*** Working data ***

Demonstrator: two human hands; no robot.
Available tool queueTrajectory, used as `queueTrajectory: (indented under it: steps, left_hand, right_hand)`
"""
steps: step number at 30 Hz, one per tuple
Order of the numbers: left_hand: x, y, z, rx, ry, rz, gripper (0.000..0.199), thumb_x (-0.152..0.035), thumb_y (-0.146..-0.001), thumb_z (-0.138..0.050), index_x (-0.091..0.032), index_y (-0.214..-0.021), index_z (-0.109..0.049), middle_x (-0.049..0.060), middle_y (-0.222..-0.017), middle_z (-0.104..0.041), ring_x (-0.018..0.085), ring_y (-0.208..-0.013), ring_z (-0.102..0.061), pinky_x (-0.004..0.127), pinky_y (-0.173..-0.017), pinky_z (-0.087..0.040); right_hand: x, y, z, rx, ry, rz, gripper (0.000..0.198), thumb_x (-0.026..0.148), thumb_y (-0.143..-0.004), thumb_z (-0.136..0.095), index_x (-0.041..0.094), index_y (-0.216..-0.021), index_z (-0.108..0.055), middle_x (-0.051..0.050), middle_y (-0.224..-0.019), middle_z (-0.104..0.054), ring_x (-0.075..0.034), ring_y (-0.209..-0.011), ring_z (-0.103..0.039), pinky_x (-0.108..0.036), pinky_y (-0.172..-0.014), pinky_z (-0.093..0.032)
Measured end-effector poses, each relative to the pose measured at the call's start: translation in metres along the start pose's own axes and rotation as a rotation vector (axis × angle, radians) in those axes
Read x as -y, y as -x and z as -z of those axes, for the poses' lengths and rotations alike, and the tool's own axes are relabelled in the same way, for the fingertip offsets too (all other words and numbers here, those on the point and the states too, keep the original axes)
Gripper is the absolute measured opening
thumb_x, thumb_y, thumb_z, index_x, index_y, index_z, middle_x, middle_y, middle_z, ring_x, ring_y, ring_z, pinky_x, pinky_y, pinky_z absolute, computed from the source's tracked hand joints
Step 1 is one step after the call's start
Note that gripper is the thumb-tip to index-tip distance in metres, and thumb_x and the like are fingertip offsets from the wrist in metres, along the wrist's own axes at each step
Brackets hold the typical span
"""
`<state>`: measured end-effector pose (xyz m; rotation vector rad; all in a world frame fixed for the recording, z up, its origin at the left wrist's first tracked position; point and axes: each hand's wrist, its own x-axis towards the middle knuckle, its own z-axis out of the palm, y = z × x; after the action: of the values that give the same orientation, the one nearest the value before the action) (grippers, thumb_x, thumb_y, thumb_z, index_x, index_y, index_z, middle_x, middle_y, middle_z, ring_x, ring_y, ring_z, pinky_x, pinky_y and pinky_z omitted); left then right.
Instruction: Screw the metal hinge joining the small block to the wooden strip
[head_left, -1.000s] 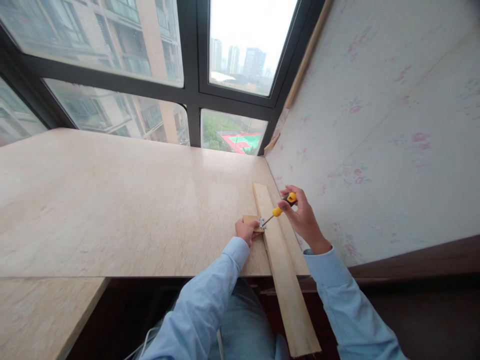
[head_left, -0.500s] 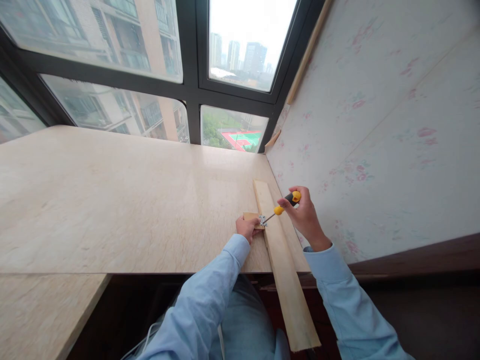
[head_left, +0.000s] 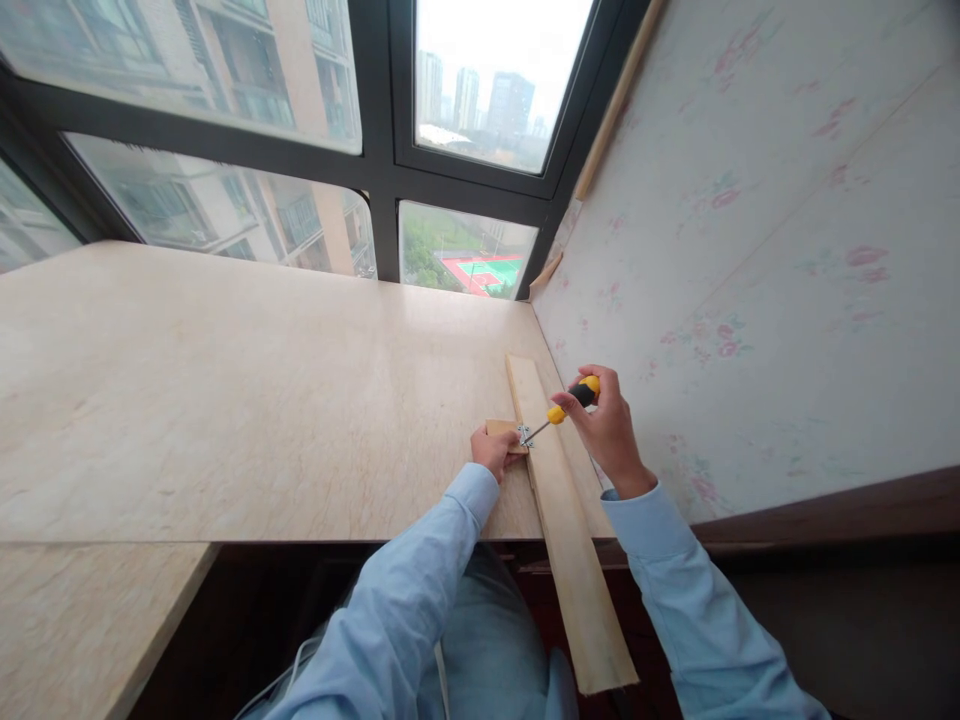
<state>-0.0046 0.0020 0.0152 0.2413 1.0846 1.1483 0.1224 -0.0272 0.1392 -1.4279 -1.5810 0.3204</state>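
Observation:
My right hand (head_left: 606, 425) is closed around the yellow and black handle of a screwdriver (head_left: 582, 392). The shaft slants down to the left, and its tip meets a small metal hinge (head_left: 524, 437). That hinge bridges a long pale wooden board (head_left: 566, 520) and a small wood block (head_left: 501, 428) on the board's left side. With fingers closed, my left hand (head_left: 491, 452) grips the block, its thumb close to the hinge. Fingers partly cover the block, and whether the tip sits in a screw head is too small to tell.
The board lies on a beige marble-look counter (head_left: 247, 400), its near end jutting past the front edge. A floral papered wall (head_left: 750, 280) rises close on the right. Dark-framed windows (head_left: 382, 150) stand behind. A lower ledge (head_left: 82, 610) is at the near left.
The screwdriver handle has turned slightly in my right hand, and its tip stays at the hinge. My left hand keeps its place on the block. The whole view has shifted a little.

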Motion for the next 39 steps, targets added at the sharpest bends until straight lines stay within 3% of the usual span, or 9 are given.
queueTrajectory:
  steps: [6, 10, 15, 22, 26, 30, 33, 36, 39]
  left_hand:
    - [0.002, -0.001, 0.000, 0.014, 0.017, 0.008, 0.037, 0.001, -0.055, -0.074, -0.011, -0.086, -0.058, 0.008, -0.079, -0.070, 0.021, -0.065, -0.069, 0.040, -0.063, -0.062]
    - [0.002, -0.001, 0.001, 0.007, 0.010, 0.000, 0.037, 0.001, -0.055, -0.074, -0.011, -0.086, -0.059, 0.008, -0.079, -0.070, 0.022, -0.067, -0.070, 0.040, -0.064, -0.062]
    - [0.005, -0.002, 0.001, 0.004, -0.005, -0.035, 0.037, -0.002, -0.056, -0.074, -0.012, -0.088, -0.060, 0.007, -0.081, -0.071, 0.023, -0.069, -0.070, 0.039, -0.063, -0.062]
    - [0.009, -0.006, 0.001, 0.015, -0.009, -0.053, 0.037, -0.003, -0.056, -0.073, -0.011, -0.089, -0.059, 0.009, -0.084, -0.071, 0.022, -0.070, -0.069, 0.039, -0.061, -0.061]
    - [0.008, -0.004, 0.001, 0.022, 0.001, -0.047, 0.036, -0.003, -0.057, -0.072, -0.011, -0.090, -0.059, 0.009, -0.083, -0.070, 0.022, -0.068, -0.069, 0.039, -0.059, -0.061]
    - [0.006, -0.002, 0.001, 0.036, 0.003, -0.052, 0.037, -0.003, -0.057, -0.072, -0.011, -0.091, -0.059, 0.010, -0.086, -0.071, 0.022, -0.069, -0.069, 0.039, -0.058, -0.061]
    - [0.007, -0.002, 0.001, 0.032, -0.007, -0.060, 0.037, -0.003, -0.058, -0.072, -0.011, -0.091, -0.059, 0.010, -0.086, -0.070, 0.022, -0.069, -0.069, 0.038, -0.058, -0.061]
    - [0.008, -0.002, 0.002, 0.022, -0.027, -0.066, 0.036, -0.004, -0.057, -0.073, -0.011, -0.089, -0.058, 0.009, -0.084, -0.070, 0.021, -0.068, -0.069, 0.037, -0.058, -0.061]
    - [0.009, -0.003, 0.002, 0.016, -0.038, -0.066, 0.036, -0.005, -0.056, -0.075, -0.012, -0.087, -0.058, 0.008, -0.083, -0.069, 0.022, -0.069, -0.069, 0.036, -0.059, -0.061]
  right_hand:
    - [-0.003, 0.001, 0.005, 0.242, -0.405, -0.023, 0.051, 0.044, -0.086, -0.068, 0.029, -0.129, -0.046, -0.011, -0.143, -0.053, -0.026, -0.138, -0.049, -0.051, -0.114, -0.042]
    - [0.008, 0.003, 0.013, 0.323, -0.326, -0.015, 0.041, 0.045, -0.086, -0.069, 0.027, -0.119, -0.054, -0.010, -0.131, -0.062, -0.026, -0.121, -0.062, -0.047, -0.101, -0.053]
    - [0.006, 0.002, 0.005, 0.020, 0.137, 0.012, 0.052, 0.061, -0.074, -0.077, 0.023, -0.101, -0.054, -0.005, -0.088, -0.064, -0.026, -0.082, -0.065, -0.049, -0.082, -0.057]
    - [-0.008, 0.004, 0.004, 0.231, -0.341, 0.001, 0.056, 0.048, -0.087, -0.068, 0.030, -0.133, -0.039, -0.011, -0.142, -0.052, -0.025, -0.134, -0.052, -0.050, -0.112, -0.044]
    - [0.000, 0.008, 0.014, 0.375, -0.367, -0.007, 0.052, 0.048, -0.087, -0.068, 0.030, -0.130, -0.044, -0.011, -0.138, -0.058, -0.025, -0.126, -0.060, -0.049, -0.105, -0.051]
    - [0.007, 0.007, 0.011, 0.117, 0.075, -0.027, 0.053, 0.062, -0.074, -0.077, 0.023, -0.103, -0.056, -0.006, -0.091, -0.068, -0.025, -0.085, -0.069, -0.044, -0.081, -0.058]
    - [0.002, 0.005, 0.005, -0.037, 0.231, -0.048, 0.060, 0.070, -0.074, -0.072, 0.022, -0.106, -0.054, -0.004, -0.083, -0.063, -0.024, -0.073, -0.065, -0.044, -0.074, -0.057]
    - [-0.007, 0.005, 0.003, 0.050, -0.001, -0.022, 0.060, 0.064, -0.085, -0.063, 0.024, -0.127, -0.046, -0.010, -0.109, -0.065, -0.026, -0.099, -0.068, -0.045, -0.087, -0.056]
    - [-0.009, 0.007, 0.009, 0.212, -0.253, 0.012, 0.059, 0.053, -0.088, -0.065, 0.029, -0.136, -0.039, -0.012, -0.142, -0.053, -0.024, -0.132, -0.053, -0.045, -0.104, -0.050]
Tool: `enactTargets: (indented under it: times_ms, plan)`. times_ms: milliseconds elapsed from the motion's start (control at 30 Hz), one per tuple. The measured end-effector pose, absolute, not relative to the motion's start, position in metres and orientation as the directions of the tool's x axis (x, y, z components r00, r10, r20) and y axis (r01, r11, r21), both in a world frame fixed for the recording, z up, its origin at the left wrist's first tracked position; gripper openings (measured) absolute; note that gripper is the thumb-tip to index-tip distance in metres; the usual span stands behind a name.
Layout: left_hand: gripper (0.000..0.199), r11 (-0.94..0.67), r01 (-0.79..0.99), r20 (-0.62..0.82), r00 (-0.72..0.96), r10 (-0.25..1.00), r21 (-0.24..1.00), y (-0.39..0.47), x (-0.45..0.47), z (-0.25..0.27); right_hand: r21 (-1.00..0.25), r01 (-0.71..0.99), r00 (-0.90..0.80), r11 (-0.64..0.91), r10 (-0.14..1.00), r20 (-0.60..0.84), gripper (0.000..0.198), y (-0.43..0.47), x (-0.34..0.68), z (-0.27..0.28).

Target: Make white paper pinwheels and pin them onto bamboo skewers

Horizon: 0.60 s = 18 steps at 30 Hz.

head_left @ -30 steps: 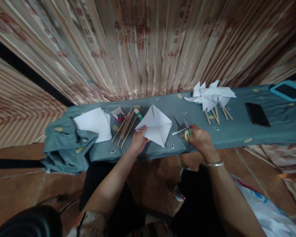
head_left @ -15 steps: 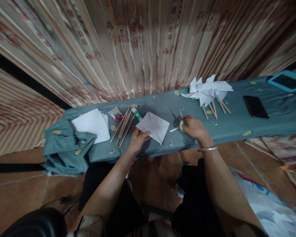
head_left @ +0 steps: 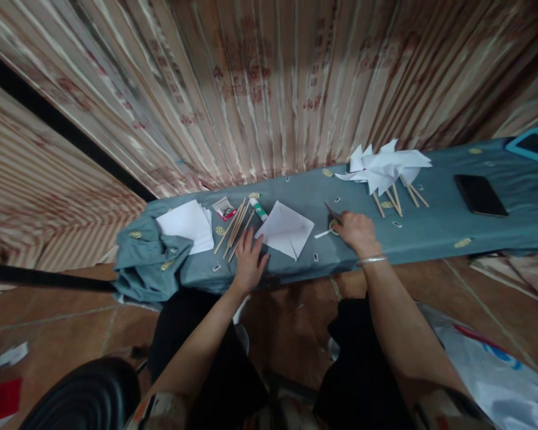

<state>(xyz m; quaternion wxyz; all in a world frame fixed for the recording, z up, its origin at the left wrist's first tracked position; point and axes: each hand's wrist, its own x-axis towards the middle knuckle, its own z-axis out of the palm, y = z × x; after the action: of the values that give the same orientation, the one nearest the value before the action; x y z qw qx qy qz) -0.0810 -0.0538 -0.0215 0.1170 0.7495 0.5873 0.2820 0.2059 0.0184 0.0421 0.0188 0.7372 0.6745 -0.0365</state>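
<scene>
A square white sheet of paper [head_left: 284, 226] with slits at its corners lies on the cloth-covered bench. Just left of it is my left hand [head_left: 250, 263], fingers spread and holding nothing, near several wooden sticks [head_left: 234, 228]. My right hand [head_left: 357, 232] is closed at the handles of a pair of scissors [head_left: 333, 214], low over the cloth, blades pointing away. A thin paper strip [head_left: 323, 234] lies beside the scissors. Behind the sticks and the square is a green and white glue stick [head_left: 259, 209].
A stack of white paper [head_left: 186, 224] and a small red box of pins [head_left: 225, 208] are at the left. Paper pinwheels [head_left: 383, 167] on sticks, a phone [head_left: 480, 194] and a blue-framed tablet [head_left: 533, 143] lie to the right. A curtain [head_left: 269, 89] hangs behind the bench.
My left hand has let go of the paper square and moved off it with fingers spread. The scissors in my right hand have come down to the cloth.
</scene>
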Motion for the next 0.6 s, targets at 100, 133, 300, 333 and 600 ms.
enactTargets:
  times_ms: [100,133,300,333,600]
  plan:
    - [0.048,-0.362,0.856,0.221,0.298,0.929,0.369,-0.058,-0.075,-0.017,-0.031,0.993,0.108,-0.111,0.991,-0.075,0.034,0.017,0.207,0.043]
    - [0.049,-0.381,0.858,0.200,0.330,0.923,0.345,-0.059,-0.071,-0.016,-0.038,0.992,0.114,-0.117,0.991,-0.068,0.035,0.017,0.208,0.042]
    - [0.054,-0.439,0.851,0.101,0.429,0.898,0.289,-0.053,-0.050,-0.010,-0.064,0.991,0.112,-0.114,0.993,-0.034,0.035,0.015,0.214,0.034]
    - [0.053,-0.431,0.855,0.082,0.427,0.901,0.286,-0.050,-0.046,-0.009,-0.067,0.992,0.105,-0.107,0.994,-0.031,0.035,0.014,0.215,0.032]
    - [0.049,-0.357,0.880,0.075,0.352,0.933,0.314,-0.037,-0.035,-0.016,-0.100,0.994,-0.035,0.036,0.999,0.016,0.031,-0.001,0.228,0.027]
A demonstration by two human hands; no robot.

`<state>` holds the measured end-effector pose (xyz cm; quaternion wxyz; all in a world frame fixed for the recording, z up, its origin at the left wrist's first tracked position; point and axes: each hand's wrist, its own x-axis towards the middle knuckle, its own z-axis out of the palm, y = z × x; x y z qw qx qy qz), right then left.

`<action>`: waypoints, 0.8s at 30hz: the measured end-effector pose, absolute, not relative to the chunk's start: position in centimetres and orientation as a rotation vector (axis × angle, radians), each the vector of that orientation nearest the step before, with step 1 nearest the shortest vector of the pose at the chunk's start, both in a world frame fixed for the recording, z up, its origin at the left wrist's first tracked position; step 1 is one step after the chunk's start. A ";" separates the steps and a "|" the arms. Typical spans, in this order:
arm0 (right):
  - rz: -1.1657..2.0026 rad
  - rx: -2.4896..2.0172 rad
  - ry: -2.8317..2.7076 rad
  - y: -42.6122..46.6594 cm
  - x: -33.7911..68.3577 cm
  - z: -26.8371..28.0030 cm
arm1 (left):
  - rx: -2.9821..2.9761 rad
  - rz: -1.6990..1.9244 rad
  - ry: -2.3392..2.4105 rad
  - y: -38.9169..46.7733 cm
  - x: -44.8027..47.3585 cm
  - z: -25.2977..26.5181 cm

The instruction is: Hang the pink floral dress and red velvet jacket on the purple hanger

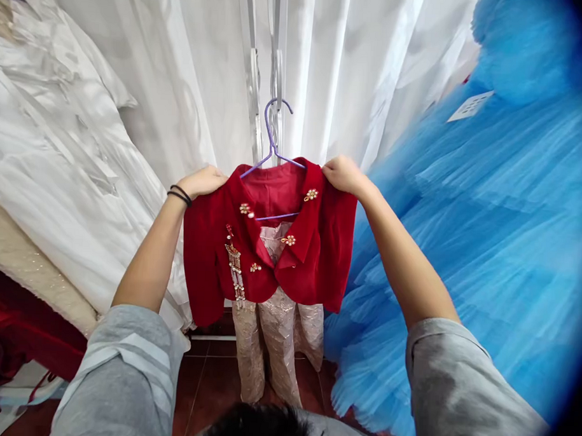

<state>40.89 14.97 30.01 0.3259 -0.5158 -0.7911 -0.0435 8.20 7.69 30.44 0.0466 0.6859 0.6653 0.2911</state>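
A purple hanger [271, 138] carries the red jacket [335, 251], its sloping arms running in at the neck and its crossbar showing in the opening. The hook sits against metal strips [277, 71]; the exact catch is unclear. A pale garment [279, 345] hangs inside the jacket, above a dark red tiled floor [218, 381] with thin seams.

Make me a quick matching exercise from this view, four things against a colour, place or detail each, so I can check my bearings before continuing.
Things:
1. Red jacket
2. Hanger
3. Left hand
4. Blue garment

Descriptions:
A. Has black bands at its wrist
B. Fills much of the picture's right side
C. Bears beaded flowers
D. Is purple

Pairs: 1-C, 2-D, 3-A, 4-B
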 end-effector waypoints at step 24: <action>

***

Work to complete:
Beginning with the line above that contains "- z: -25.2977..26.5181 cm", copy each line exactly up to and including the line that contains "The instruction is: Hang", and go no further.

Final answer:
  - z: -25.2977..26.5181 cm

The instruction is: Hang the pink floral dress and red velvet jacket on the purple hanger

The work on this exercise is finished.